10 Responses to MINK COAT: Jennifer Baum on When Her Mother Came to Her Abortion

  1. Ariel Gore says:

    I adore this piece.

    As a former teen parent this part hurt my heart: “Reflecting upon my abortion, there is no question I made the correct choice. My relationship with Alan was unstable, and I was young, confused, and insecure. What could I have possibly offered a child under these circumstances?”

    I get that you were talking about you-not-me. But somehow the last line ouches me hard. Being young, confused, and insecure does NOT mean that we have nothing to offer a child.

    I am just wanting to pump a teen mom fist into that one line.

    That said, I love you completely.

  2. Jennifer Baum Jennifer Baum says:

    Hi Ariel,
    I’m so sorry. I never intended to hurt anyone.
    Jennifer

  3. Janet Clare says:

    I loved everything about this piece. There’s so much here to care about. A young and confused teenager, a complicated, yet amazing mother, the idea of being an “older” parent, thoughts of mortality and the underlining stories still to be told. Beautifully written. Brava!

  4. ABT says:

    I love this piece. It’s a such a simple and straightforward description of a difficult and complicated experience. The decision to have an abortion is a painful, but often necessary one, especially at such a young age (I made the same painful decision when I was a teenager). I admire anyone who can have a child at a young age, but I know for me that wasn’t a possibility.

    What is very interesting about the piece is that it shows how it’s possible to be old enough to get pregnant, and yet still have a need to be taken care of by our own parents, both financially and emotionally. I remember having similar issues — my parents supported my decision, but I also felt that they didn’t quite understand the anguish I was going through.

    This is a very brave and honest piece of writing, one that I know many women can relate to. Though (thankfully), we have the right to choose, whatever choice we make is a difficult one — and “Mink Coat” goes right to the heart of the matter.

  5. Alexandra says:

    Jennifer, this is wonderful. This piece resonates in all kinds of ways. Congratulations and I can’t wait to read your memoir!

  6. Reena says:

    Great story, Jennifer. I like how you weave your relationship with your mother into the thoughts on being a mother. I look forward to reading more about that in your memoire!

  7. Jenny H. says:

    Thanks for sharing this story. It was beautifully written, and I could see and feel the surroundings and the emotions around the event. Looking forward to more.

  8. Rachel says:

    Nicely done. Simple, evocative, and heartfelt.

    There’s also a lot I could say about the need for these stories to be told, particularly on a day like today. Thanks for telling yours.
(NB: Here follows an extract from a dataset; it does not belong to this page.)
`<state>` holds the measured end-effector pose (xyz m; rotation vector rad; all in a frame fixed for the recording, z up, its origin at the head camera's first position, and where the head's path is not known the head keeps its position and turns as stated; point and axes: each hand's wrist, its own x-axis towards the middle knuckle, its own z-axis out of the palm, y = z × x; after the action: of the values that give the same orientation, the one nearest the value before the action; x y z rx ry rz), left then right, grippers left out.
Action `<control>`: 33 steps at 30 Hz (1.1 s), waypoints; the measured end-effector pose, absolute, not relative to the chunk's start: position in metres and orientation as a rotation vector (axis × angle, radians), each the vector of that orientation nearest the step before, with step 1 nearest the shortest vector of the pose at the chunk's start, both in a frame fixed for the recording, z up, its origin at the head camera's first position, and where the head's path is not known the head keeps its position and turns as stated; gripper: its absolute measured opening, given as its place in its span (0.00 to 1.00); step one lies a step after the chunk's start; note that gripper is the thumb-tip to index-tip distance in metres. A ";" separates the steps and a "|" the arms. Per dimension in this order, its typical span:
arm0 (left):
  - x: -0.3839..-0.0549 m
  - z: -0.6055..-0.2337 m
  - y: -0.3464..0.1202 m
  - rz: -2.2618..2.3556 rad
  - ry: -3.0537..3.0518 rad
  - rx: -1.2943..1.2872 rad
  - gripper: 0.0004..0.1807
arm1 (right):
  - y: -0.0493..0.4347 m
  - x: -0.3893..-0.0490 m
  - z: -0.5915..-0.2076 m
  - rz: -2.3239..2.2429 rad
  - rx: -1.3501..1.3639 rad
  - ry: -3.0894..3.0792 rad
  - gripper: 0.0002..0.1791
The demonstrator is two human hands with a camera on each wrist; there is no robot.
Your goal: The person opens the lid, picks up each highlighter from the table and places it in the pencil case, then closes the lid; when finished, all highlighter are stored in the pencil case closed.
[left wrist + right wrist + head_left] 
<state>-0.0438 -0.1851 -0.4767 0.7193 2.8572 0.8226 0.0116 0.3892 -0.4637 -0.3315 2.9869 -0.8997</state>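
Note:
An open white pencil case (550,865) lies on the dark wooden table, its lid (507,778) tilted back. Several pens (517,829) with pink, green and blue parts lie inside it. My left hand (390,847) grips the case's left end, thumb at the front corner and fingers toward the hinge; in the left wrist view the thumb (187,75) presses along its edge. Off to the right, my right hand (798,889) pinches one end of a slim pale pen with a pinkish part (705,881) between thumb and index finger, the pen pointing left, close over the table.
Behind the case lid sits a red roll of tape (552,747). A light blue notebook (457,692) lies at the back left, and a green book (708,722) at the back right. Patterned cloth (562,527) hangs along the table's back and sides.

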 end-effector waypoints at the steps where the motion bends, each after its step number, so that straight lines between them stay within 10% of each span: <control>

    (My version would include going to The Whitney after my procedure, exhausted, in pain and somewhat bereft and out of it. We sat down at a convenient table in the restaurant, which happened to still have a high chair sitting at the head of it. The waiter came over, and was trying to be witty– “Expecting a baby?” he asked. He did not get the chuckle he anticipated. I haven’t thought about that in a long, long time.)

    Thank you, Jennifer, for sharing this story. I’d love to see a longer version of this piece. I am really looking forward to your memoir, and I fully endorse the idea of Cate Blanchett as Mink Coat.